# Task
Looking at the data below, report how many lines contain "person", with no other words.

# Material to process
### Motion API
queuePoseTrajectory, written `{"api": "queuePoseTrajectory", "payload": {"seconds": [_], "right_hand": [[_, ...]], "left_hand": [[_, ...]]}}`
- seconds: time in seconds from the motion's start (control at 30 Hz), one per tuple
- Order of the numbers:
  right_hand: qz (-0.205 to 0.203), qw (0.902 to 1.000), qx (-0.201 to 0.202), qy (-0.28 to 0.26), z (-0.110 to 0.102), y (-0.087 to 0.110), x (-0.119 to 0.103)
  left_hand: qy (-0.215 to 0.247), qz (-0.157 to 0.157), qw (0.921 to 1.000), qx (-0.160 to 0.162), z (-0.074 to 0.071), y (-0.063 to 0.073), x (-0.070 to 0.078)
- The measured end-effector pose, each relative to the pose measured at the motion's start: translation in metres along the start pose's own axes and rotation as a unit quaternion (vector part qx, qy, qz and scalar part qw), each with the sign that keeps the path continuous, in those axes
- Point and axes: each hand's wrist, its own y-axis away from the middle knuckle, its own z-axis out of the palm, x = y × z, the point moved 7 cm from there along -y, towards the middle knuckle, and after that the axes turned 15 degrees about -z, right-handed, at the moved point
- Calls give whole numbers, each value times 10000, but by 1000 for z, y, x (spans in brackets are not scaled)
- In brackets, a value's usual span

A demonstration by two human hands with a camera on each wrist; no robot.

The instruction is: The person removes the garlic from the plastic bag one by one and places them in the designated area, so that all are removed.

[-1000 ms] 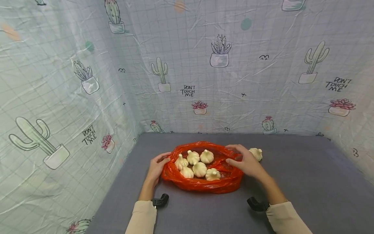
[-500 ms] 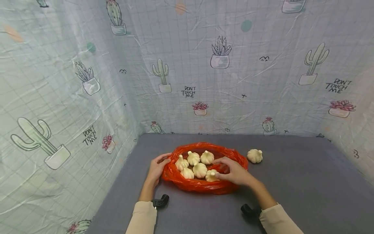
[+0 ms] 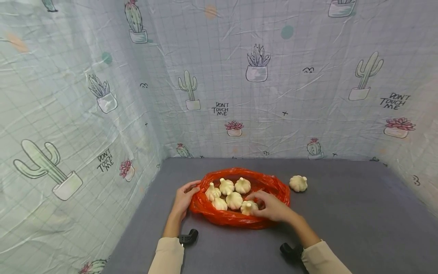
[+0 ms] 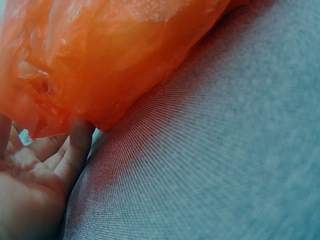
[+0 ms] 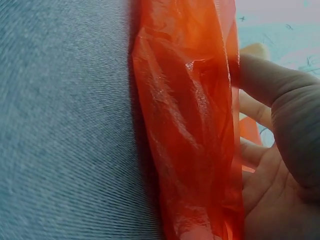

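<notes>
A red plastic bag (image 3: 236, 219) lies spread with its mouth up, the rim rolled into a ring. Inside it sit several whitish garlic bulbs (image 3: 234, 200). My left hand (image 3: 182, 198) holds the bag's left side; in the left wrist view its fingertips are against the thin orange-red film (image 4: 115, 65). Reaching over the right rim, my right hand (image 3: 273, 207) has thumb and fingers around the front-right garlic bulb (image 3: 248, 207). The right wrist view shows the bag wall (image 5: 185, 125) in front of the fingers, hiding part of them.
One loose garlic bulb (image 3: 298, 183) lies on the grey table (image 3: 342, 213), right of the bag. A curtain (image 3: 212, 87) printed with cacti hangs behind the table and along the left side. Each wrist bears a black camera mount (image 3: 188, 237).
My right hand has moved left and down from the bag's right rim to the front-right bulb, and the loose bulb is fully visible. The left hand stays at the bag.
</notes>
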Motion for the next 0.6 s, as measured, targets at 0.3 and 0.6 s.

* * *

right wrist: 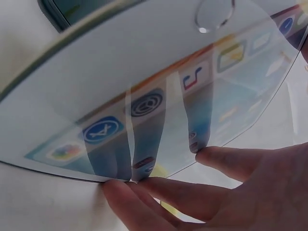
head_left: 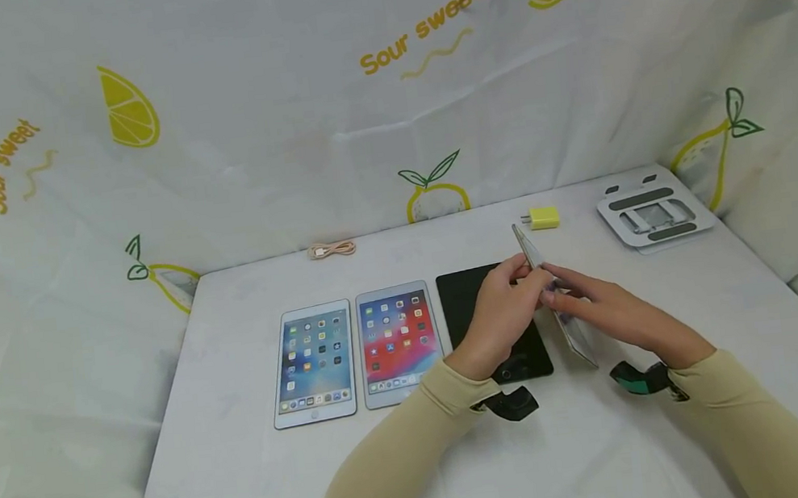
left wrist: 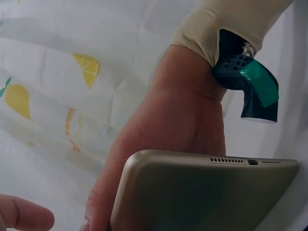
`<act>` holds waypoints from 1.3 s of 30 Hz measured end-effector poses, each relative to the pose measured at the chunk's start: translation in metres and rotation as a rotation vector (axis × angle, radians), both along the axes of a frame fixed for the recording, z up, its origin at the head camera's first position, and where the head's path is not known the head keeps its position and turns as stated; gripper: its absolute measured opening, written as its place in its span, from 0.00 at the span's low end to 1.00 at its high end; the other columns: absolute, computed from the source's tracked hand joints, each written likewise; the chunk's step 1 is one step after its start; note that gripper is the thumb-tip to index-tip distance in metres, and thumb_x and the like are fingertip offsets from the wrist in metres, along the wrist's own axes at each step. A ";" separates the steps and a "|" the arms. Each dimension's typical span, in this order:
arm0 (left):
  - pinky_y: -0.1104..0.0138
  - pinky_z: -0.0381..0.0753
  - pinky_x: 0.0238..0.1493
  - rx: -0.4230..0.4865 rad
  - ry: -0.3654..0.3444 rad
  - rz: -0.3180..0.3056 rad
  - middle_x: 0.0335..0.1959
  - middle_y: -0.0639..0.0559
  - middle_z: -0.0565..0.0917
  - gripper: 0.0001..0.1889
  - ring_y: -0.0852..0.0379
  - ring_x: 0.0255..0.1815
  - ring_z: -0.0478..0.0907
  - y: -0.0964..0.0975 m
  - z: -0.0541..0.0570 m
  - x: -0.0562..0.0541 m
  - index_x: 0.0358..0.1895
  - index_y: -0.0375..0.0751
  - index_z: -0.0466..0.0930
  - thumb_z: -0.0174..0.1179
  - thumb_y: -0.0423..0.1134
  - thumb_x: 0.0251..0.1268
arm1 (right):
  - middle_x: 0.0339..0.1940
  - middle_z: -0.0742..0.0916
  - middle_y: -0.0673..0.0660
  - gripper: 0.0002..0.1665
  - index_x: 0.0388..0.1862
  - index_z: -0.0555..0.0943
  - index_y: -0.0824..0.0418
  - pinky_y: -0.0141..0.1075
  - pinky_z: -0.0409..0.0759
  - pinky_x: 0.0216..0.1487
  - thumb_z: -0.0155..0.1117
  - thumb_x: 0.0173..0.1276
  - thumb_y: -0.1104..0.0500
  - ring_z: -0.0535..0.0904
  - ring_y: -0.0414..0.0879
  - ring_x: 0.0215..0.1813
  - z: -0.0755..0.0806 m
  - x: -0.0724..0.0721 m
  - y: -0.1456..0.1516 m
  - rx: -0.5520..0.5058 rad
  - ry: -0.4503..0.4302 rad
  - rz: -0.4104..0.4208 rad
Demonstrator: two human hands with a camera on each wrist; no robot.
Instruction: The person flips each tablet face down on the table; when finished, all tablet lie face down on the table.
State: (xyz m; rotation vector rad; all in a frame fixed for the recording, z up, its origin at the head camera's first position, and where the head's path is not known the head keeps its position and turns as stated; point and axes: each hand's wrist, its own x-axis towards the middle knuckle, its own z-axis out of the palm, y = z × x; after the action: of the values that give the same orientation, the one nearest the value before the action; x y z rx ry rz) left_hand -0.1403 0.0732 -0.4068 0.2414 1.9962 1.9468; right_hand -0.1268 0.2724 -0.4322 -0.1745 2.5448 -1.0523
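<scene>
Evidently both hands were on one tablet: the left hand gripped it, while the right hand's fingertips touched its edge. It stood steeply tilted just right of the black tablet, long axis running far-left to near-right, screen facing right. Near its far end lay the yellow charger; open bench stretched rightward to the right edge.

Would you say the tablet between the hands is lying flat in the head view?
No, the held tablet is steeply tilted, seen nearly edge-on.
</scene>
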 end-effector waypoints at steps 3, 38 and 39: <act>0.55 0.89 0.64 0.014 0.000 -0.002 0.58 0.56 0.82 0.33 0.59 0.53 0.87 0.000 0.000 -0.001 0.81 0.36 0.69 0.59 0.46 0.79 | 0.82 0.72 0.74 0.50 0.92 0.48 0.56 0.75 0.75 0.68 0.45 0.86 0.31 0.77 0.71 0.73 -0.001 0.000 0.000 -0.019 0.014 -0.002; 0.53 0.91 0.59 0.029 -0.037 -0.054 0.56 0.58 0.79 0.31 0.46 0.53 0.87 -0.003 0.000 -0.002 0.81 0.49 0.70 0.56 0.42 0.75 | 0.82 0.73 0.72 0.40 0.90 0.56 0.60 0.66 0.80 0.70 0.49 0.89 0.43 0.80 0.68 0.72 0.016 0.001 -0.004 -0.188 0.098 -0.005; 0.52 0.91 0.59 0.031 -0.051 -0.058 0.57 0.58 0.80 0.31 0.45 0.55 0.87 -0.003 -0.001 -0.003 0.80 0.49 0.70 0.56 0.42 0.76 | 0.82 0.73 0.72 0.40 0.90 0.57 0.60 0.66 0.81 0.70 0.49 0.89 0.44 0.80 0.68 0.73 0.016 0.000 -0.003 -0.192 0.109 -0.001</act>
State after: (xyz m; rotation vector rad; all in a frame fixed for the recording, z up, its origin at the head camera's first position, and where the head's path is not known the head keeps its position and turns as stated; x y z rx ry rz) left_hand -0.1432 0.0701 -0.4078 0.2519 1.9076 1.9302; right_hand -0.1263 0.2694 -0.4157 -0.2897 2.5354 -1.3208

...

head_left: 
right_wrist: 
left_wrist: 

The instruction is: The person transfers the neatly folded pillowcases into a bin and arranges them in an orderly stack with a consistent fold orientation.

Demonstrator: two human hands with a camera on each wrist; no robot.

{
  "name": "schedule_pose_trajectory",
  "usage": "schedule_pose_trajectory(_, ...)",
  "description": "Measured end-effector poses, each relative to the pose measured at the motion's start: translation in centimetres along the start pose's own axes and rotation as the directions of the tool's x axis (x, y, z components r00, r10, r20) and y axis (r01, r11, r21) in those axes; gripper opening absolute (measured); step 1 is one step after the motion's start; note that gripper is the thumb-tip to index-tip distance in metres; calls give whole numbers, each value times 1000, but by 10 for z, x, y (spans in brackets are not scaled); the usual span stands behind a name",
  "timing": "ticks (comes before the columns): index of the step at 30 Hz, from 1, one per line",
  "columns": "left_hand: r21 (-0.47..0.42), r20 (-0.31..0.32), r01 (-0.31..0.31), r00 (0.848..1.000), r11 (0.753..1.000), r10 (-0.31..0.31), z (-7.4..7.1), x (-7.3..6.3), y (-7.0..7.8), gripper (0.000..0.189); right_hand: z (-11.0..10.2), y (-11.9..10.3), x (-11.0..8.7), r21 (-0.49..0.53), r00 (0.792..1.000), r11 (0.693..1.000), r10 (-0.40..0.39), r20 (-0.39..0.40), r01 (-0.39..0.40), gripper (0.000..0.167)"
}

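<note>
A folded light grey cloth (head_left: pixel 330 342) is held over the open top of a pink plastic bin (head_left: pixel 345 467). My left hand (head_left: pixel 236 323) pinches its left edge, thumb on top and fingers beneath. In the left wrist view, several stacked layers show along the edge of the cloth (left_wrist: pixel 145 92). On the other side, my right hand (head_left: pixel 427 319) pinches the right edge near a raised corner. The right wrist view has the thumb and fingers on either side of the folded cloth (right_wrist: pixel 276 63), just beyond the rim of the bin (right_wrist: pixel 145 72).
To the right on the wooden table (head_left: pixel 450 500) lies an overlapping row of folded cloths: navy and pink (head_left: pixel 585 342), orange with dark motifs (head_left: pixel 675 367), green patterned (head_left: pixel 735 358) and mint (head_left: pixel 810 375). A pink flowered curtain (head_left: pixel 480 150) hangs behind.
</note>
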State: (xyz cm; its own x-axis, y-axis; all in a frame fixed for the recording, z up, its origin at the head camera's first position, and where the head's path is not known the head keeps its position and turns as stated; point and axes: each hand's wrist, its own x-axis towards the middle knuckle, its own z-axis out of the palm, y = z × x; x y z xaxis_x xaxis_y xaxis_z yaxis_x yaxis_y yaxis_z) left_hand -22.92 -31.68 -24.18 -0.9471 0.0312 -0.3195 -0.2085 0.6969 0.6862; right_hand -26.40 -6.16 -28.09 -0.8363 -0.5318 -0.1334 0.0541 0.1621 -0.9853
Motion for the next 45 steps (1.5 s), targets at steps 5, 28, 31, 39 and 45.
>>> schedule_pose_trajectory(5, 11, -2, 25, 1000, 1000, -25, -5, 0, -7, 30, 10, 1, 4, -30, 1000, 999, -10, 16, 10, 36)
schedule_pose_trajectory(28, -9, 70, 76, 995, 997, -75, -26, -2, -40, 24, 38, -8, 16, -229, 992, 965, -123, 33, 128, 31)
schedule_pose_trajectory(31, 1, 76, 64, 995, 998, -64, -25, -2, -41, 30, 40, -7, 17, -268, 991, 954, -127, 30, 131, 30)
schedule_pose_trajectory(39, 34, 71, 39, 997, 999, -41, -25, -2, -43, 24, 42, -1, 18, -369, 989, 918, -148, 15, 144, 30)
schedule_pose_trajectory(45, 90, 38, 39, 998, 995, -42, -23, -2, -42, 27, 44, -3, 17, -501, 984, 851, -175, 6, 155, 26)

# Written response
3